Valgeir Thorvaldsson, Brent Haymond, and David A. Ashby at the signing of the Cooperative Tripartite Agreement on July 17, 1999, which led to the opening of “The Road to Zion” exhibit, launched in 2000 at the Hofsós Emigration Center. Courtesy of David A. Ashby Aerial photograph of Hofsós. The white arrow designates the location of the Icelandic Emigration Center. Courtesy of Valgeir Thorvaldsson

Just three days later (July 3, 2000), President Grímsson and a number of Icelandic Saints from Utah and Reykjavík gathered for the opening of a museum exhibit at the Icelandic Emigration Center in Hofsós, Iceland. This project had its origin with President Grímsson’s 1997 visit to Utah. Through this initial contact, a relationship began to develop between Valgeir Thorvaldsson, director of the Icelandic Emigration Center, and members of the Icelandic Association of Utah. This exhibit, titled “The Road to Zion,” featured a story of the Icelanders who gathered to Utah (mostly Spanish Fork) between 1854 and 1914. It included information about the first missionaries to Iceland, the journey by land and sea to Utah, as well their assimilation experience in a new country. The exhibit also included a statue of Jesus Christ.
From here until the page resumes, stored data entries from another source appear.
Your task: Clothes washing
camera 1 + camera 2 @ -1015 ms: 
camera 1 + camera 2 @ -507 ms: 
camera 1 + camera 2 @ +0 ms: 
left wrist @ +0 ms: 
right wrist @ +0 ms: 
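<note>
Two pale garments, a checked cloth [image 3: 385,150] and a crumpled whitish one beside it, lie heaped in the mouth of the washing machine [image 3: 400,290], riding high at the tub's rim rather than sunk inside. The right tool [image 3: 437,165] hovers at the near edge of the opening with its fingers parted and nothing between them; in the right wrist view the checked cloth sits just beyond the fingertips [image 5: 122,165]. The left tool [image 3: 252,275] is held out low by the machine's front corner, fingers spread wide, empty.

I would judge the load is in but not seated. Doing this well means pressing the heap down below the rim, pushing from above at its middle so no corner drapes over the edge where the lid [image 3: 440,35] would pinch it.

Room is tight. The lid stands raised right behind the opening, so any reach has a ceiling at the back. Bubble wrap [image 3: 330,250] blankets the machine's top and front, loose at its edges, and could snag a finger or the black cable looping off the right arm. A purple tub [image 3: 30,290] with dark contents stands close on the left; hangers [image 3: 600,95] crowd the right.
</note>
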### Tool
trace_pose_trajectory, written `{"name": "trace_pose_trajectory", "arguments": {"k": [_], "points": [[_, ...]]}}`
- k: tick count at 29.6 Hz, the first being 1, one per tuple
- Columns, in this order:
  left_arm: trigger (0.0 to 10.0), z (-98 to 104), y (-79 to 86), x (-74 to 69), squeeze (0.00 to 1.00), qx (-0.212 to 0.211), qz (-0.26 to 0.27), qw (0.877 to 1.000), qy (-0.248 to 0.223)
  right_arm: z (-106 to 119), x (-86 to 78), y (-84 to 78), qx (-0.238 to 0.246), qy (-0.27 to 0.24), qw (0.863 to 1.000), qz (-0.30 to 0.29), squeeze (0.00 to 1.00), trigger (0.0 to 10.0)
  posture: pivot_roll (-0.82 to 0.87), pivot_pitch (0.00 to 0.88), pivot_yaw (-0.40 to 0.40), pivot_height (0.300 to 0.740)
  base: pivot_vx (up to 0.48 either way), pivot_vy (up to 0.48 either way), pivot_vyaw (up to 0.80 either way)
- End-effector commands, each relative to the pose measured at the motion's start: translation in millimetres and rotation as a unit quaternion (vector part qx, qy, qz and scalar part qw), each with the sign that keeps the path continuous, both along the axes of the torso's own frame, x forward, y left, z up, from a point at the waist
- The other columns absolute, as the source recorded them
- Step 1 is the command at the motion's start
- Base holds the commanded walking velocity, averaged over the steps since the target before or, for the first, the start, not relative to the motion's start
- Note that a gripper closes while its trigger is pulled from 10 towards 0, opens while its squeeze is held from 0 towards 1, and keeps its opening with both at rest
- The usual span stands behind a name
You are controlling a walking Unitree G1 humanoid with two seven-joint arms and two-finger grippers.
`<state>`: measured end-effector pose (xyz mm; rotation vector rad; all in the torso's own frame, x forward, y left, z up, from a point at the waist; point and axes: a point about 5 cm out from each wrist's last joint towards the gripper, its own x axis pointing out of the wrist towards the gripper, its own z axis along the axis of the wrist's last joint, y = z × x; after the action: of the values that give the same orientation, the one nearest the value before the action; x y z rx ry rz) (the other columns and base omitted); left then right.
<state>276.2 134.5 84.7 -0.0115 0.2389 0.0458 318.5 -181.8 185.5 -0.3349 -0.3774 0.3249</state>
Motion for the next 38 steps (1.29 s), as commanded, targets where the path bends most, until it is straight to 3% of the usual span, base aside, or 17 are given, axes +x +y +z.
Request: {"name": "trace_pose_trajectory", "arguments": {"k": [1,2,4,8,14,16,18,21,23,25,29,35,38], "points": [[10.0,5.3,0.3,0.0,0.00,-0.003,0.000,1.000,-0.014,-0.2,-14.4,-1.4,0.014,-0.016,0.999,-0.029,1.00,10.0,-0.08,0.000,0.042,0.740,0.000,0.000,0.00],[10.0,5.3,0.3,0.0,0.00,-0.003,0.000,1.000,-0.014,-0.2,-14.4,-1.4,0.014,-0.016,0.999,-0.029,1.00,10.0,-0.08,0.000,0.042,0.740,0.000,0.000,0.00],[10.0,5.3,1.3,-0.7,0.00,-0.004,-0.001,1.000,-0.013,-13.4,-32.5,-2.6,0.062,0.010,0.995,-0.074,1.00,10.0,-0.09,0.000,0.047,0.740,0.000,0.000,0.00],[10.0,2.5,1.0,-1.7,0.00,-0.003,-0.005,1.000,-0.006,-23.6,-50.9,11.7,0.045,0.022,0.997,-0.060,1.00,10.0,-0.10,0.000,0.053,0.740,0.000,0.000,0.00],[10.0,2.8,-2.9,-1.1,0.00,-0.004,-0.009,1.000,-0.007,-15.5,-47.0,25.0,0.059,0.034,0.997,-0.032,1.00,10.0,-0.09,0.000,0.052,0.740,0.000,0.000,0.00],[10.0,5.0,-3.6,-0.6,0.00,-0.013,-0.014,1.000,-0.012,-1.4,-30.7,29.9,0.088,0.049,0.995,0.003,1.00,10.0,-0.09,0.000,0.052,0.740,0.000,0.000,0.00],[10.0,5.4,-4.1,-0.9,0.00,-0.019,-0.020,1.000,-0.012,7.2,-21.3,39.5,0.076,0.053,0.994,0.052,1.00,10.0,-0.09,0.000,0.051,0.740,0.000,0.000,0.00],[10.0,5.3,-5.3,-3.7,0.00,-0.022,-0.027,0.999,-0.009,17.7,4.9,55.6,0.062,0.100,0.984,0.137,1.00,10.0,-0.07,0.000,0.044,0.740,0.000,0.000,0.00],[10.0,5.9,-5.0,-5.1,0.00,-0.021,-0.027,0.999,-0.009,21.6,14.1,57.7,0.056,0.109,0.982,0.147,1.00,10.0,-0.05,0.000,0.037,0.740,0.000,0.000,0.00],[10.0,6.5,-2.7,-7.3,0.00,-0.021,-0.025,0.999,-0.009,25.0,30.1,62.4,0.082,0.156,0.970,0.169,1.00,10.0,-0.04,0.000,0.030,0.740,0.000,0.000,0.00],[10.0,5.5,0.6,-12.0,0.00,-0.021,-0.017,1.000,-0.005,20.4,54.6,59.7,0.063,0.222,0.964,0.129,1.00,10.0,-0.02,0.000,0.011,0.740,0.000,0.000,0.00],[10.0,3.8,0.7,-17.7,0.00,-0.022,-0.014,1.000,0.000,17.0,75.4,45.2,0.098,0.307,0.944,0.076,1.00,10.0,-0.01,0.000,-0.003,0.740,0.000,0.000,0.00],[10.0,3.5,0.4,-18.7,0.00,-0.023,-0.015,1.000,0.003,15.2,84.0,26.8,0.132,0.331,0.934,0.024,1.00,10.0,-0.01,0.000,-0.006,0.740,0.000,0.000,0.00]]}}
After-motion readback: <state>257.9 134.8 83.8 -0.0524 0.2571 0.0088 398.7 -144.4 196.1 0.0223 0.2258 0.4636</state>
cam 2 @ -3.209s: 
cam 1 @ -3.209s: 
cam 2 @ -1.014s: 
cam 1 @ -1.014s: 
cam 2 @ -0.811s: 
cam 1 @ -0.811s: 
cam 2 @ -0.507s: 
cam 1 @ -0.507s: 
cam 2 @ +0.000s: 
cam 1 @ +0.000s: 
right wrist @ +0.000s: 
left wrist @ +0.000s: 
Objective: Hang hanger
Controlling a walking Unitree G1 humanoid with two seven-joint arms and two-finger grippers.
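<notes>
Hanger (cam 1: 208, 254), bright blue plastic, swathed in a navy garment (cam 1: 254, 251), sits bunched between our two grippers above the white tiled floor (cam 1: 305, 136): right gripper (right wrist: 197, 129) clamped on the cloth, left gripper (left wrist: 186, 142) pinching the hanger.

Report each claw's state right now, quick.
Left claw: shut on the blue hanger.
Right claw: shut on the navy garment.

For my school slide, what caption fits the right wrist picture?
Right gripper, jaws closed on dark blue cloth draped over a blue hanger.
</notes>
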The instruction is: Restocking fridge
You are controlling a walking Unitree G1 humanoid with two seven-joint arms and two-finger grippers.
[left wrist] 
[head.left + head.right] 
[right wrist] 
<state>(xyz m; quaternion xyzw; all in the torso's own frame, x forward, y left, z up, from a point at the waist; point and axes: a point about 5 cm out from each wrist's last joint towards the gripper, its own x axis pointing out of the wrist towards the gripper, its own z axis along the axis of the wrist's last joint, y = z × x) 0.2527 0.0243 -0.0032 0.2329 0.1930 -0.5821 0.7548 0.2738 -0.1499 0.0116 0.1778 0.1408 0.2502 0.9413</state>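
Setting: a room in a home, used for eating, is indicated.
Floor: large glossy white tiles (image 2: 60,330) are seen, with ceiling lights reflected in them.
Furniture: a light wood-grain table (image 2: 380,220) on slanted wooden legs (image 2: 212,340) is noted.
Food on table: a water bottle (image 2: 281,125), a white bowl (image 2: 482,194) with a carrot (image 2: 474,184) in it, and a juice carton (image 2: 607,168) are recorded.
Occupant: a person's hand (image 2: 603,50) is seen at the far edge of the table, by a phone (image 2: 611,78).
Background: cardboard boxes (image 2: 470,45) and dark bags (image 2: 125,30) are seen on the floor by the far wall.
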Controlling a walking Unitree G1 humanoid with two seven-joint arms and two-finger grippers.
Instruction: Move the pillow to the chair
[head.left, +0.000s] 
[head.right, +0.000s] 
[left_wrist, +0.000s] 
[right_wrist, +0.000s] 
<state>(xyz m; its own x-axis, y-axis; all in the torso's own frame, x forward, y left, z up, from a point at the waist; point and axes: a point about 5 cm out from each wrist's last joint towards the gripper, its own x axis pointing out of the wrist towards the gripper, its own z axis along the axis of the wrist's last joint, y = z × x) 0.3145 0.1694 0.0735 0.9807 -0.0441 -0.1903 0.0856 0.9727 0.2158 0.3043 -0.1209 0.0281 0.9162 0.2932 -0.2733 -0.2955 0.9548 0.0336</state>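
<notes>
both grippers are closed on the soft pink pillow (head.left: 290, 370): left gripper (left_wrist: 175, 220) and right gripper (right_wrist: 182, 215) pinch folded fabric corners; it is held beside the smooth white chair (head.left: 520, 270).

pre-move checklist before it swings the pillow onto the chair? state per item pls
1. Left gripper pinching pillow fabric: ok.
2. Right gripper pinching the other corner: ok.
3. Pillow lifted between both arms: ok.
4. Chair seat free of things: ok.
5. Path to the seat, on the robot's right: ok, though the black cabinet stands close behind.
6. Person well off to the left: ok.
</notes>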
This statue is a smaller replica of a famous sculpture known as the Christus by Scandinavian sculpture Bertel Thorvaldsen (1768–1844), whose mother was Icelandic. [32]

David A. Ashby, David Oddsson, Almar Grímsson, and Valgeir
Thorvaldsson, at the reopening of “The Road to Zion” exhibit in the
Culture House in Reykjavík, Iceland, on May 7, 2005. Courtesy of DavidA. Ashby
The Christus, by the famed Icelandic and Danish sculptor BertelThorvaldsen (1768–1844), which is part of “The Road to Zion”exhibit being displayed at the Culture House in Reykjavík until2007. Courtesy of David A. Ashby

The Icelandic Association of Utah rallied heroically to support these historic projects. [33] Throughout the undertakings, David A. Ashby, president of the Icelandic Association, and vice consul J. Brent Haymond spearheaded efforts to move plans forward in a timely manner. [34] Bliss Anderson, whom Ashby referred to as “our most active genealogist” in the Icelandic Association, labored diligently to provide names of the Icelanders who gathered to Utah, which were displayed on a “Wall of Honor” as part of the museum exhibit. [35] Since then, Bliss has continued to serve as a volunteer in the Spanish Fork Family History Center to help Utah citizens get connected with their Icelandic roots.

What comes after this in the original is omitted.